Entre JR, Banksy et tant d'autres, le street-art s'est depuis Pignon-Ernest largement répandu à travers le monde. Mais lorsqu'on demande à Rébecca François quel artiste aujourd'hui s'inscrit dans la filiation du grand artiste niçois, celle-ci botte en touche. "Je ne vois pas à vrai dire... Pignon-Ernest est une figure totalement marginale dans l'Histoire de l'art".
"La rue n'est pas ma galerie à ciel ouvert comme le disent certains artistes", expliquait de son côté Pignon-Ernest dans une interview pour le magazine Tracks. "Ma démarche consiste à travailler la rue, et à exacerber son potentiel poétique, dramatique et symbolique".

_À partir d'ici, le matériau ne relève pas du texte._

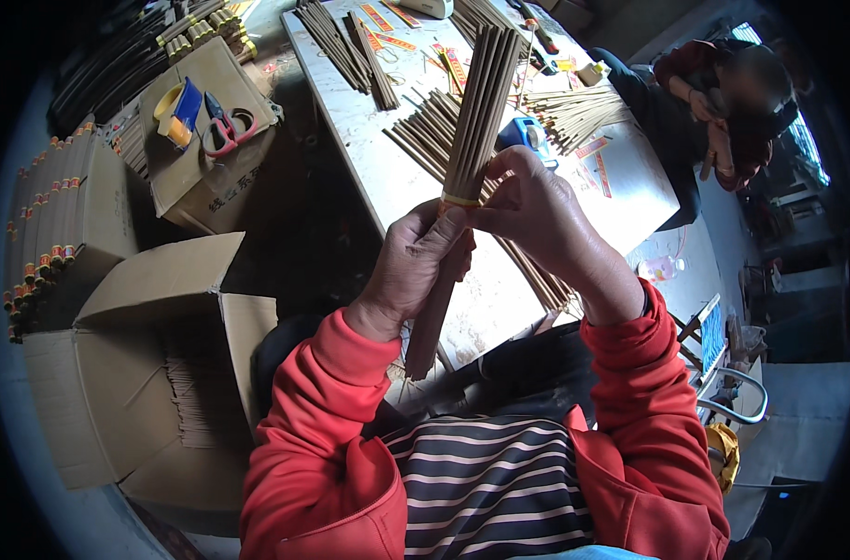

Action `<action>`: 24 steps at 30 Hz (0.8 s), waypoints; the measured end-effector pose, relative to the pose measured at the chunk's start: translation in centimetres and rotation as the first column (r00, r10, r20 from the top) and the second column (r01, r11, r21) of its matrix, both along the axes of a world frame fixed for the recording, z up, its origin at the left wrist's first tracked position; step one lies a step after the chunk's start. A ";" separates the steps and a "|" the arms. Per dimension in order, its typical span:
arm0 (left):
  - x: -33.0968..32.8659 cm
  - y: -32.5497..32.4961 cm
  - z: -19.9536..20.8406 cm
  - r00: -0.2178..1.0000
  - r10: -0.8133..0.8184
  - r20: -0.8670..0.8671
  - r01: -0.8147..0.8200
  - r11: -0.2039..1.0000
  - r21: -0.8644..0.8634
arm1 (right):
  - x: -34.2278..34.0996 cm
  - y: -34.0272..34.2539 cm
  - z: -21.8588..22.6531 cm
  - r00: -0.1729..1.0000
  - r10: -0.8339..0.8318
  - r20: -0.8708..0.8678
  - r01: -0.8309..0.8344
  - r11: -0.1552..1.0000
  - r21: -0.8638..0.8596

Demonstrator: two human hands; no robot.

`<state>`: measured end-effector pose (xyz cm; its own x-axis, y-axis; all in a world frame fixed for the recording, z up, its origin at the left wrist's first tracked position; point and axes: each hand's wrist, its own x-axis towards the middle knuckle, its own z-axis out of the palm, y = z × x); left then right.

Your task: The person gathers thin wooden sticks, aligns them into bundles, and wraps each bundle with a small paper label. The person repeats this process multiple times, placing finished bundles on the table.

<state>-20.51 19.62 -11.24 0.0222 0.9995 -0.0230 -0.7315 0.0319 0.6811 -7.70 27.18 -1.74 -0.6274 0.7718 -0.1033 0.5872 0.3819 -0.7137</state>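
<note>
A bundle of long brown incense sticks (pixel 483 103) stands tilted in front of me, its top leaning away to the right. Around its middle my left hand (pixel 414 254) is wrapped, the thumb lying along the sticks. A narrow yellow band (pixel 461 202) circles the bundle just above that thumb. At this band my right hand (pixel 544 207) pinches with thumb and bent forefinger; what lies between the fingertips is too small to make out. Loose brown sticks (pixel 423 133) lie on the white table (pixel 358 140) behind the bundle, and more (pixel 539 278) lie under my right wrist.
On the left are an open cardboard box (pixel 126 359) holding sticks and a closed box (pixel 177 187) bearing red-handled scissors (pixel 227 131) and a tape roll. Banded bundles (pixel 47 219) stand farther left. A blue tape dispenser (pixel 526 137) sits on the table. Another person (pixel 723 103) sits at right.
</note>
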 end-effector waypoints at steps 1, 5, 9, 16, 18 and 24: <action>0.0 0.0 0.0 1.000 -0.008 0.008 0.008 1.000 0.002 | 0.2 0.2 -0.1 1.000 0.002 -0.010 -0.002 1.000 -0.012; 0.0 0.0 0.1 0.996 -0.045 0.078 0.046 0.999 -0.004 | 0.4 0.3 -0.5 0.998 -0.005 -0.065 0.001 0.998 -0.063; -0.2 -0.1 0.0 0.990 -0.083 0.113 0.082 0.997 0.017 | 0.7 0.9 -1.2 0.991 0.002 -0.137 -0.016 0.995 -0.103; -0.6 -0.7 0.1 0.885 -0.259 0.387 0.254 0.965 0.065 | 0.8 1.7 -2.9 0.870 0.138 -0.473 -0.234 0.961 -0.150; -0.7 -0.6 -0.4 0.831 -0.341 0.440 0.311 0.940 0.141 | 0.5 1.4 -3.0 0.796 0.087 -0.600 -0.321 0.900 -0.295; -0.6 -0.8 0.1 0.739 -0.415 0.531 0.365 0.909 0.201 | 0.9 1.3 -4.4 0.768 0.037 -0.639 -0.379 0.831 -0.407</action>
<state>-21.10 18.83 -11.17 0.3947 0.8981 0.1939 -0.9145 0.3634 0.1782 -6.84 28.52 -6.17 -0.8276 0.5610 0.0190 -0.0616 -0.0570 -0.9965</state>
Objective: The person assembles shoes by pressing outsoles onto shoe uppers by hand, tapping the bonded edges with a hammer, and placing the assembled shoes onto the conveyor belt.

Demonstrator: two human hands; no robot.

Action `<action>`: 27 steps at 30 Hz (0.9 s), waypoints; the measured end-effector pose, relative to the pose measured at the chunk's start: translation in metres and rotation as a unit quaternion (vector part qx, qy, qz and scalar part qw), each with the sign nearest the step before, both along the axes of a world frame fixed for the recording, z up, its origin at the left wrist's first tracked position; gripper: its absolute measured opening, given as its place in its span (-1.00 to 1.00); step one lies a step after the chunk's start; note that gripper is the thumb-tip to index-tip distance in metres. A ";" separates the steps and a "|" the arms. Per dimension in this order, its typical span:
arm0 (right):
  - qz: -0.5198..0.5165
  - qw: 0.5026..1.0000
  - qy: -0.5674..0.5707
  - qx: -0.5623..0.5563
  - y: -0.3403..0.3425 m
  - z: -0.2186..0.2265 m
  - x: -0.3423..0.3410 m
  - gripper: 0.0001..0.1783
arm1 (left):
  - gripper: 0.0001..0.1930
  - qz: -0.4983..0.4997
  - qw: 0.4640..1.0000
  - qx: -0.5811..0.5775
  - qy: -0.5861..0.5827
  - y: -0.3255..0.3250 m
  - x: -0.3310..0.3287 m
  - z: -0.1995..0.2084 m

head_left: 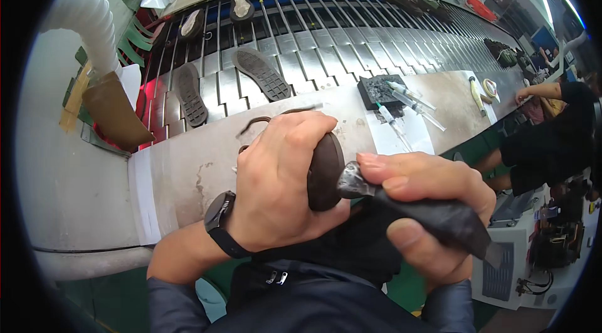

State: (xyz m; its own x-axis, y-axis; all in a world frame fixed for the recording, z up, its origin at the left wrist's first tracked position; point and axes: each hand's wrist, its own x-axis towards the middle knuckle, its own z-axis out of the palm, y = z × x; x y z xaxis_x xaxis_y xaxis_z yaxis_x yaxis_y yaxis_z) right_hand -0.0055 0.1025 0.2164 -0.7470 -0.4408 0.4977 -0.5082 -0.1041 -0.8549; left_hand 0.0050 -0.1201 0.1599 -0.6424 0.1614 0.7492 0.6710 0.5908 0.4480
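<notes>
My left hand (276,176), with a black watch on its wrist, is wrapped over a dark brown shoe (326,173) and holds it above the near edge of the bench. Most of the shoe is hidden by the hand; its rounded end faces right, and a dark lace (256,121) shows beyond my fingers. My right hand (439,201) grips a dark hand tool (433,217) with a black, wrapped-looking body. The tool's rounded, shiny grey end (355,181) is right beside the shoe; whether they touch I cannot tell.
Two grey shoe soles (262,74) lie tread up on the metal slat conveyor (326,51), with shoes (241,9) farther back. Syringes (411,104) rest around a black block (379,88) on the bench (182,176). White ducts (88,13) hang left; other people work at the back and right.
</notes>
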 end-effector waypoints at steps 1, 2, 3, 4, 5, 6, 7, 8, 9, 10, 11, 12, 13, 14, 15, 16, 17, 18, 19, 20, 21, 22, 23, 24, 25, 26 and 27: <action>0.011 0.998 0.051 0.041 0.001 0.005 -0.002 -0.56 | -0.13 0.002 1.000 -0.004 0.002 0.001 0.000 -0.001; 0.023 0.991 0.102 0.081 0.003 0.008 -0.003 -0.56 | -0.13 0.000 1.000 -0.004 0.000 0.002 -0.001 -0.001; 0.021 0.991 0.100 0.082 0.005 0.008 -0.001 -0.56 | -0.14 0.012 1.000 -0.005 -0.018 0.002 -0.002 -0.002; -0.005 0.994 0.080 0.079 0.006 0.010 0.002 -0.54 | -0.15 0.022 0.999 -0.003 -0.031 0.002 -0.004 -0.001; -0.032 0.995 0.060 0.076 0.008 0.011 0.006 -0.52 | -0.15 0.018 0.999 -0.001 -0.029 0.002 -0.004 -0.002; -0.049 0.995 0.092 0.000 0.015 -0.004 0.009 -0.49 | -0.15 0.014 1.000 -0.004 -0.026 0.003 -0.003 -0.002; -0.056 0.988 0.098 -0.105 0.018 -0.015 0.014 -0.43 | -0.16 0.015 1.000 -0.006 -0.025 0.004 0.001 -0.004; -0.017 0.993 0.051 -0.104 0.027 -0.016 0.015 -0.50 | -0.18 0.009 1.000 -0.008 -0.001 0.006 0.004 -0.004; 0.022 0.995 0.004 -0.102 0.034 -0.016 0.015 -0.55 | -0.19 -0.023 0.998 -0.035 0.044 0.013 0.006 -0.006; 0.053 0.999 0.001 -0.004 0.030 -0.008 0.012 -0.57 | -0.14 -0.034 0.998 -0.032 0.040 0.014 0.012 -0.008; 0.045 0.999 -0.002 -0.002 0.027 0.002 0.012 -0.57 | -0.10 -0.051 0.998 -0.025 0.041 0.016 0.012 -0.008; 0.035 0.996 -0.079 0.037 0.025 0.013 0.014 -0.57 | -0.10 -0.059 0.997 -0.023 0.039 0.016 0.012 -0.010; 0.027 0.985 -0.156 0.074 0.023 0.024 0.017 -0.53 | -0.12 -0.058 0.997 -0.032 0.041 0.014 0.016 -0.011; 0.016 0.970 -0.223 0.100 0.024 0.032 0.017 -0.53 | -0.13 -0.058 0.997 -0.041 0.042 0.013 0.020 -0.012; 0.013 0.969 -0.227 0.099 0.026 0.030 0.019 -0.53 | -0.13 -0.061 0.997 -0.040 0.038 0.012 0.025 -0.013; -0.034 0.978 -0.198 0.048 0.028 0.026 0.021 -0.52 | -0.21 -0.069 0.995 -0.056 0.047 0.013 0.030 -0.015; -0.081 0.982 -0.169 -0.004 0.029 0.021 0.023 -0.50 | -0.28 -0.075 0.993 -0.072 0.056 0.012 0.033 -0.017; -0.127 0.976 -0.156 -0.082 0.027 0.016 0.027 -0.45 | -0.35 -0.078 0.991 -0.082 0.066 0.011 0.035 -0.019; -0.093 0.966 -0.186 -0.151 0.034 0.014 0.031 -0.50 | -0.35 -0.076 0.992 -0.078 0.063 0.013 0.038 -0.019; 0.026 0.988 -0.150 0.000 0.040 0.015 0.018 -0.54 | -0.38 -0.080 0.990 -0.092 0.072 0.015 0.040 -0.020; 0.147 0.972 -0.108 0.149 0.044 0.015 0.005 -0.56 | -0.40 -0.084 0.988 -0.106 0.080 0.016 0.044 -0.021; 0.150 0.959 -0.176 0.162 0.042 0.020 0.008 -0.56 | -0.39 -0.097 0.986 -0.116 0.070 0.010 0.047 -0.022; 0.150 0.958 -0.182 0.161 0.039 0.027 0.010 -0.56 | -0.39 -0.098 0.986 -0.115 0.064 0.010 0.049 -0.025; 0.142 0.947 -0.236 0.168 0.035 0.034 0.010 -0.57 | -0.44 -0.082 0.989 -0.092 0.077 0.011 0.050 -0.029; 0.129 0.934 -0.285 0.174 0.034 0.038 0.011 -0.59 | -0.48 -0.070 0.991 -0.068 0.095 0.013 0.049 -0.031; 0.088 0.953 -0.245 0.156 0.035 0.037 0.014 -0.56 | -0.49 -0.088 0.990 -0.072 0.078 0.011 0.051 -0.027; 0.015 0.955 -0.290 0.068 0.036 0.030 0.025 -0.56 | -0.49 -0.094 0.990 -0.071 0.077 0.013 0.051 -0.029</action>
State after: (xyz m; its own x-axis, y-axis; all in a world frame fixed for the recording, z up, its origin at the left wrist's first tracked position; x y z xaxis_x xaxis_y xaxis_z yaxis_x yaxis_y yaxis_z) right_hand 0.0190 0.1384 0.2461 -0.8660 -0.4967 -0.0581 0.0551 0.0206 -0.9983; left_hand 0.0565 -0.1074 0.1310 -0.4709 0.3776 0.7973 0.8288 0.4991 0.2531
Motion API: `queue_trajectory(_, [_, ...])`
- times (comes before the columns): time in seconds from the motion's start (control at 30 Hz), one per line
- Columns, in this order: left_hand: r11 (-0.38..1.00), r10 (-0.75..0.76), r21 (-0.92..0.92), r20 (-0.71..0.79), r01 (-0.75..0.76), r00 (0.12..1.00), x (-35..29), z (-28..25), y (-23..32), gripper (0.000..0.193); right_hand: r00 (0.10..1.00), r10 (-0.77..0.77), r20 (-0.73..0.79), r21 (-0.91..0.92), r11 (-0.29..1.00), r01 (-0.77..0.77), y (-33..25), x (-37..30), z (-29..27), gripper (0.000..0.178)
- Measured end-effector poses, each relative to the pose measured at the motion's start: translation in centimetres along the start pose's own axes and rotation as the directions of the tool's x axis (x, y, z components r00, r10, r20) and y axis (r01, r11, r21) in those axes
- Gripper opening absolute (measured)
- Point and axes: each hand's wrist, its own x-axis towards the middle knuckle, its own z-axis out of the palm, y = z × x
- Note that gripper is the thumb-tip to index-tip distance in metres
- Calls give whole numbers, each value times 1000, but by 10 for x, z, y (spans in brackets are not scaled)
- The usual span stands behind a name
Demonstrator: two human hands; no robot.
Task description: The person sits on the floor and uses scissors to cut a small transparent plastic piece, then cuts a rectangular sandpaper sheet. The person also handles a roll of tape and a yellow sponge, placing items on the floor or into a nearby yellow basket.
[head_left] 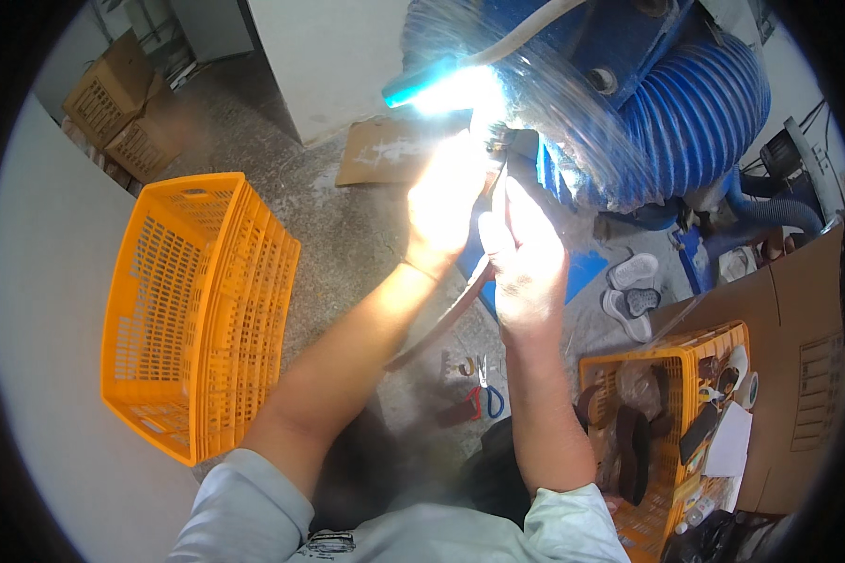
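Under a glaring lamp (422, 84), both of my hands are raised close together at the front of a blue machine (573, 56). A long brown strap (451, 314) hangs in a curve from my right hand (530, 258), whose thumb and fingers pinch it. Just left of it, my left hand (441, 206) is closed, its fingers washed out by the glare; what they grip is hidden. A small dark machine part (502, 141) sits right at the fingertips.
Stacked orange crates (202, 319) stand at left. Another orange crate (667, 357) at right holds dark straps and wrapped pieces. Scissors (483, 394) and a pair of sandals (629, 296) lie on the floor. A ribbed blue hose (695, 113) bulges at upper right; cardboard boxes (122, 108) stand far left.
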Motion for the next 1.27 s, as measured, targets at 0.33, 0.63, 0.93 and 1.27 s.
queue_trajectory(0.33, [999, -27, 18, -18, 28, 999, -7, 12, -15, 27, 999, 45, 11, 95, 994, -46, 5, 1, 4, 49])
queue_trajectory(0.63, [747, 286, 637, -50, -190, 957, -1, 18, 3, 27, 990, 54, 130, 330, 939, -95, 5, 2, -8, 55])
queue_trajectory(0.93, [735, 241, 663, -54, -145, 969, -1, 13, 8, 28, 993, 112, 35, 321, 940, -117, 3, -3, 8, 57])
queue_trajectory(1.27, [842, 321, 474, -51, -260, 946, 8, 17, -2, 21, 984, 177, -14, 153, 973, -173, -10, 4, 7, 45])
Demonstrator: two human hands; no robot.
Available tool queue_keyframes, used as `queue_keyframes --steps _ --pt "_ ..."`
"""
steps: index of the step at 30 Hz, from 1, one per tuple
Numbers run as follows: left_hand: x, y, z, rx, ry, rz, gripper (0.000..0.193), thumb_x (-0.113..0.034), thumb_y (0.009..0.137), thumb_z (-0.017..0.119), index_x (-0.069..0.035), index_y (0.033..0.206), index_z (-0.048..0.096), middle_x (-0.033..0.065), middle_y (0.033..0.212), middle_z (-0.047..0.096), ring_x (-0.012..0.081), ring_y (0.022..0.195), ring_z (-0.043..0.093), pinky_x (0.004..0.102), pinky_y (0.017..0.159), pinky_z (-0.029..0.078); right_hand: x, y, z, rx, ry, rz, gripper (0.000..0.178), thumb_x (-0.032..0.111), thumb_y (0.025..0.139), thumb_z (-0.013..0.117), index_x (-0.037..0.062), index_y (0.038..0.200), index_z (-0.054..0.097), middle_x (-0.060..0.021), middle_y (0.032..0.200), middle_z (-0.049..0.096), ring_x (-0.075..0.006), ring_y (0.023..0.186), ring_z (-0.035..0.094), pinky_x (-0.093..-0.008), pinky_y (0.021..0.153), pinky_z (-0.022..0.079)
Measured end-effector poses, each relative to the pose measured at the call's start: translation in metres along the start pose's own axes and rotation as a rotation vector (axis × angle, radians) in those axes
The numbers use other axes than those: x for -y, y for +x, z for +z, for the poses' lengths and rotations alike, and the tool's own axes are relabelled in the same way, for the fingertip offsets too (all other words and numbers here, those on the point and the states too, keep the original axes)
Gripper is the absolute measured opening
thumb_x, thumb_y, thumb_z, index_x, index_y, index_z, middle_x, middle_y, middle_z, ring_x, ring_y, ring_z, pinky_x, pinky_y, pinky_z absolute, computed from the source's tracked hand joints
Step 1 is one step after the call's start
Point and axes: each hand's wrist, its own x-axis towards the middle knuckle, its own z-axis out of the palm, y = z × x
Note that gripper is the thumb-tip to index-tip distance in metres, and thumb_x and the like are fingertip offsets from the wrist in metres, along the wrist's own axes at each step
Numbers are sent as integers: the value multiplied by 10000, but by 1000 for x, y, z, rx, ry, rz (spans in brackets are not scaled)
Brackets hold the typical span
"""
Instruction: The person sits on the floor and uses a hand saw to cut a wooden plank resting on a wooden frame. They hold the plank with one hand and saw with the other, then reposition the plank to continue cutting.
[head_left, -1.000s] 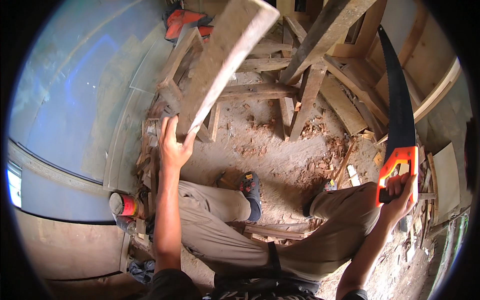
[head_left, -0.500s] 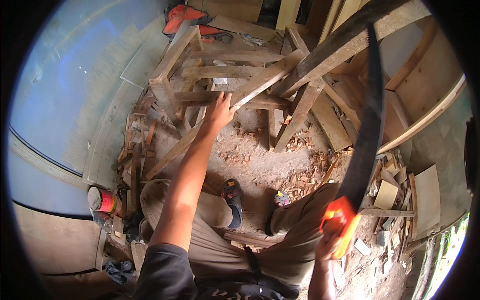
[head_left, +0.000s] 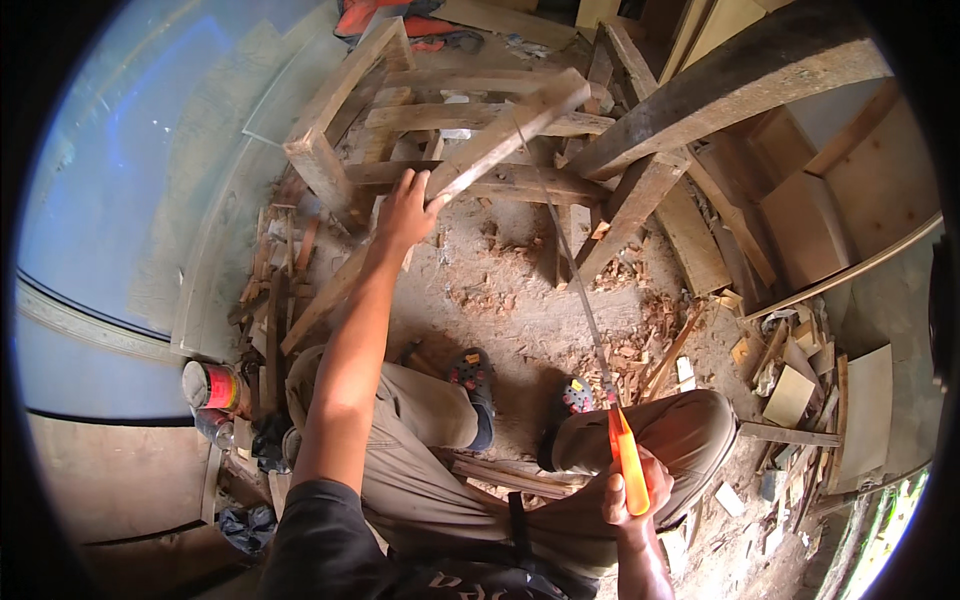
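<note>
My left hand (head_left: 405,212) is wrapped round a length of squared timber (head_left: 505,130), which slopes from the lower left up to a cut-looking end at the upper right. In my right hand (head_left: 640,488) is a handsaw (head_left: 627,450), held by its orange handle over my right thigh. Its thin blade appears nearly edge-on and points away, with its tip seen against the timber near the far end. Whether the blade touches the wood I cannot tell. Beneath the timber stands a rough wooden frame (head_left: 480,180) of legs and crossbars.
A thick beam (head_left: 740,95) crosses the upper right. Wood chips (head_left: 640,330) lie on the dusty floor, and offcuts (head_left: 790,395) pile up at the right. A red-labelled tin (head_left: 210,386) stands by the pale wall panel (head_left: 110,190) at left. An orange and dark cloth lies at the back.
The saw has swung from the right toward the middle, its blade turning from broadside to nearly edge-on. My right hand has moved slightly left. My left hand and the timber have shifted a little left.
</note>
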Motion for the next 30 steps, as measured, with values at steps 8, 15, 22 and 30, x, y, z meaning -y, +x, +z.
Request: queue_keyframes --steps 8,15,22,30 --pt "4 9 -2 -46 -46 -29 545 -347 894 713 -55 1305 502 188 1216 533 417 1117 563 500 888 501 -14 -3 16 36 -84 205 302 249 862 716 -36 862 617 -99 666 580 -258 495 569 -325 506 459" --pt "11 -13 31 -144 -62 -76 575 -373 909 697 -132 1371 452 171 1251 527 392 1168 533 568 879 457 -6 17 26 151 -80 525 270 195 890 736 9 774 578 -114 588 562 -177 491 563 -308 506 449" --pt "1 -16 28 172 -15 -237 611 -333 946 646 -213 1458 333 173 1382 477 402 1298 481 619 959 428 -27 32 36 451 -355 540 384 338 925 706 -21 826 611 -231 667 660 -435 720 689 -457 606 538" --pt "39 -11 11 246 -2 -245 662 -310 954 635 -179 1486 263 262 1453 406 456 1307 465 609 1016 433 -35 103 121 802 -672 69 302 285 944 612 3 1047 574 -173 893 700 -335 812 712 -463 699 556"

Aujourd'hui, membre de l'Académie des beaux-arts, l'artiste devra donc à présent contribuer à travers cette institution à la défense et au développement du patrimoine artistique français. À son enseignement dans les écoles spécialisées aussi. Une ironie pour ce total autodidacte
Proche du dessinateur Joann Sfar (un Niçois également) et ami en leur temps des artistes Willy Ronis et Cueco, Ernest Pignon-Ernest confiait encore récemment encore ne jamais avoir rêvé de faire partie d'un groupe. Son entrée à l'Académie des Beaux-arts comme nouvel Immortel le forcera au contraire et au collectif. Un nouveau chapitre dans le livre déjà dense de sa vie d'artiste.